Notes on Being Alone
Superman is regarded as the most powerful superhero going, right? We can all agree on that I think. The man literally absorbs power from the sun and is bullet-proof and can fly. He has one weakness, which is a rock that proves incredibly difficult to get your hands on. He’s basically untouchable. Nevertheless, Superman has his iconic lair, his place to get away from the difficulties of his life. This has always been known as the ‘Fortress of Solitude’. You already know how important I believe word-choice to be. The creators picked SOLITUDE; they didn’t pick the word LONELINESS, and I think that was purposeful. It points to something within our nature that can easily pass unnoticed, and I think it’s important that it is noticed.
It’s essential, and due to the nature of our lives, inevitable that you spend time alone. There’ll be moments, minutes, hours, even days where you’ll find yourself exclusively within your own company. There’s nothing wrong with this whatsoever. In fact, it is an important skill to hone, to be able to spend time on your own. In order to understand yourself, you must wade in the waters of aloneness, and this is why I referenced Superman’s Fortress of Solitude; it is time spent alone, in quite productivity that we draw our biggest strengths.
I’d define solitude as ‘positive aloneness’. It is time spent alone to recalibrate, reflect and engage with yourself. It is time spent exploring your own motivations, intentions and future goals. It is time spent thinking, and analysing whether you are thinking well or thinking poorly.
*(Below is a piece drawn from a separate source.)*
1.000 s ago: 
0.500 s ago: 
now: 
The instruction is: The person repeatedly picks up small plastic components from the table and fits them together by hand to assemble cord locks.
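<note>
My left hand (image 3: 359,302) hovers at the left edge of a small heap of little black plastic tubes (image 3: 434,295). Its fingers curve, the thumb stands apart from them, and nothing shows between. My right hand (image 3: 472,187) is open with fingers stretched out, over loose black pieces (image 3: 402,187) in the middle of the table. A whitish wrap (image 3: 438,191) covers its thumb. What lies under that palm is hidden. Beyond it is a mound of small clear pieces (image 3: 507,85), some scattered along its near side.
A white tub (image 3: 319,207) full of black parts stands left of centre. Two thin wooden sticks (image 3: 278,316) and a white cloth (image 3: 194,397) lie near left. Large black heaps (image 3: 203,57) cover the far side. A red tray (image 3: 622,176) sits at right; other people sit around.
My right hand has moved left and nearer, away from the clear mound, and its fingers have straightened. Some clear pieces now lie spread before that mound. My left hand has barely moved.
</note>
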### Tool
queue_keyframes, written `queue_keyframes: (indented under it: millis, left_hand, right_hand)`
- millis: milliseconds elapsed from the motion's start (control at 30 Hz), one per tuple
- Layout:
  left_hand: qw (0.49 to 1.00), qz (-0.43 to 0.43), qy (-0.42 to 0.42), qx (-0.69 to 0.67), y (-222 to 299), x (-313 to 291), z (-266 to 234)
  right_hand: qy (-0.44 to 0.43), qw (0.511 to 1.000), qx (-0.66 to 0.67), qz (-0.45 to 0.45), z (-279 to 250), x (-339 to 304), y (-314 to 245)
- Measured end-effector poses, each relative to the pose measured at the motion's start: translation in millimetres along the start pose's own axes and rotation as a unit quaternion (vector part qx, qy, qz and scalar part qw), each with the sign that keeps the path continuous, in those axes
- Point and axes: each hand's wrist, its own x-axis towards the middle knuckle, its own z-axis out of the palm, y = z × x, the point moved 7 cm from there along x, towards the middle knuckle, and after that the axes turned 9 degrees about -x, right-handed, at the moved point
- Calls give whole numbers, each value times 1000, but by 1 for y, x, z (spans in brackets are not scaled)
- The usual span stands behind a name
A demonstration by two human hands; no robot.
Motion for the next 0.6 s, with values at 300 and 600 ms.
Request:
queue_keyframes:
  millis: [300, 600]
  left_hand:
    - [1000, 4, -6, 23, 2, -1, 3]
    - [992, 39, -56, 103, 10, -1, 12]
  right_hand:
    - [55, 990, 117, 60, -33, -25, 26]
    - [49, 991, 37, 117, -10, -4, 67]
Solitude, time alone spent well, is essential for good mental health. However, like anything that is positive and worthwhile, it is not easy to do.
For example, I myself, due to the nature of work, and training, and writing, tend to spend quite a lot of time alone. For the most part, this time is productive and allows me to try and understand why things aren’t going to plan if that’s the case, or it allows me to switch off if life is busy. Whatever is going on, the time I spend alone is needed. However, when I spend too much time alone, I can tend towards loneliness after a while. If several weeks go by and I haven’t spent enough time with friends in a social context, I’ll start to feel lonely. This happens to us all and it is part of our experience, but allowing yourself to dwell in loneliness for too long is detrimental and personally irresponsible.
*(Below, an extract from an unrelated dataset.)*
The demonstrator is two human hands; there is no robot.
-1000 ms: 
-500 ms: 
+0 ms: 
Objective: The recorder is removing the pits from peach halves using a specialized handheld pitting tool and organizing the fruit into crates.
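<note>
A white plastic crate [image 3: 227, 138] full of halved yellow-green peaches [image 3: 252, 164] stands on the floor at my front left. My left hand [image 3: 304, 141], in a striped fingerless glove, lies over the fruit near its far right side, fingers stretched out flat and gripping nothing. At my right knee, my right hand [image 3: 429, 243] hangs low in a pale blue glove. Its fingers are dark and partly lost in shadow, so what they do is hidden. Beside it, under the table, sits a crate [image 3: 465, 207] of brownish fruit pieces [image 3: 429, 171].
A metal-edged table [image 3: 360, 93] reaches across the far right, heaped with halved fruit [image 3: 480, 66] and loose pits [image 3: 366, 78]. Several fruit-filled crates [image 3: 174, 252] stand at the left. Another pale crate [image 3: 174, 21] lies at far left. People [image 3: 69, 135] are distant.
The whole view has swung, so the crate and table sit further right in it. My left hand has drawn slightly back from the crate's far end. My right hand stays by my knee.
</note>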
If too much time spent alone leads to loneliness, then I’d define loneliness as ‘negative aloneness’. To be specific, I’d characterise loneliness as the point where your aloneness has stopped being productive for your mind and you have now become isolated from your social circles, whether this be by your own choice or by chance. Either way, when we feel lonely we begin to feel sad, we begin to undermine our inherent value and we begin to question whether our friends enjoy our company. In other words, prolonged loneliness induces a form of social anxiety. The easiest fix to loneliness, of course, is to spend meaningful time with people you care about. More importantly, the quickest route out of loneliness is to stay out of your own head and off of your phone which will reduce the amount you’re overthinking (See notes on overthinking here).
It is completely fine and normal to spend time alone. We all do it. However, it is essential to your own health that you strike the balance between solitude and loneliness. Ensure your time alone isn’t spent festering in unresolved issues or feeling sorry for yourself. A little loneliness is good every now and then too, though. It’s our evolutionary alarm-bell that tells us it’s time to stop thinking, and start spending time with some friends.
So what I’m really saying is, spend time alone, but don’t waste time alone.